▸ **TASK REQUIREMENTS**: Your task is to repeat exactly the lines below between the line holding "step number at" and the line holding "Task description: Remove", inclusive, and only those.

----

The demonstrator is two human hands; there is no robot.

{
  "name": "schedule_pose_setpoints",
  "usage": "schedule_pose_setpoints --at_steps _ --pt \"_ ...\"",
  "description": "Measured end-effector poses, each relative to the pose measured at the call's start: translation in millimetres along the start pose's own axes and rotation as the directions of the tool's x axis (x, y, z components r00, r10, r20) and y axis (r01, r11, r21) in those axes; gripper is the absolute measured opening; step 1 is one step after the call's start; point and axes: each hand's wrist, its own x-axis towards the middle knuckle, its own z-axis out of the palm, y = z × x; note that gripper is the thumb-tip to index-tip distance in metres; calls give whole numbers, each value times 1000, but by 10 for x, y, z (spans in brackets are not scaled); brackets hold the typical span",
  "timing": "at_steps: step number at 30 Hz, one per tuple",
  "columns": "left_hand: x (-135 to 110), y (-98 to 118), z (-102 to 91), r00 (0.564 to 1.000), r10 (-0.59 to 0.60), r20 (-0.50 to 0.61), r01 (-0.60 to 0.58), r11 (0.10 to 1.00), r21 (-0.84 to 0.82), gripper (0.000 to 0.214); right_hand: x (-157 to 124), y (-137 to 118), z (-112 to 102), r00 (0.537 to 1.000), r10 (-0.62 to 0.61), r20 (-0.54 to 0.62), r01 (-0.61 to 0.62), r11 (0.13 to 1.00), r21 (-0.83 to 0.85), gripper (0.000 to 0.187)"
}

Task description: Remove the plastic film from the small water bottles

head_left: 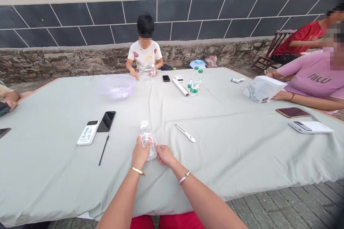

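Head view: the left hand [140, 154] has its fingers clamped round a clear plastic water bottle [147, 140], which is tilted over the pale grey-green tablecloth [223, 157] at 12 o'clock from the wrists. The right hand [164, 154] sits just beside it, its fingers [159, 149] together, with the tips touching the bottle's lower side. A white-handled craft knife [185, 133] lies at 2 o'clock; at 10 o'clock are a black smartphone [106, 121], a white electronic device [87, 132] and a thin black stylus [103, 149] — all well apart from the hands.
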Motion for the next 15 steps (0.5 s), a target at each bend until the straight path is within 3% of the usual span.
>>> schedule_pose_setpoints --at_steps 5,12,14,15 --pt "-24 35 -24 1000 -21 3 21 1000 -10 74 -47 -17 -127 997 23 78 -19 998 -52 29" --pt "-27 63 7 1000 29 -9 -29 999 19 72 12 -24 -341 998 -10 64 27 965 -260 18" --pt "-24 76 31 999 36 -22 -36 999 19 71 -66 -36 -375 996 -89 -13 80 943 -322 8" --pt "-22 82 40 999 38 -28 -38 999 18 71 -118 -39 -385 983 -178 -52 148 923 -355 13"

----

▸ **RESULT OF THIS EXERCISE**:
  "timing": "at_steps: step number at 30 Hz, one per tuple",
  "columns": "left_hand: x (-135 to 110), y (-98 to 118), z (-102 to 91), r00 (0.564 to 1.000), r10 (-0.59 to 0.60), r20 (-0.50 to 0.61), r01 (-0.60 to 0.58), r11 (0.10 to 1.00), r21 (-0.84 to 0.82), gripper (0.000 to 0.214); right_hand: x (-157 to 124), y (-137 to 118), z (-112 to 102), r00 (0.537 to 1.000), r10 (-0.62 to 0.61), r20 (-0.54 to 0.62), r01 (-0.61 to 0.62), r11 (0.13 to 1.00), r21 (-0.83 to 0.85), gripper (0.000 to 0.187)"
}

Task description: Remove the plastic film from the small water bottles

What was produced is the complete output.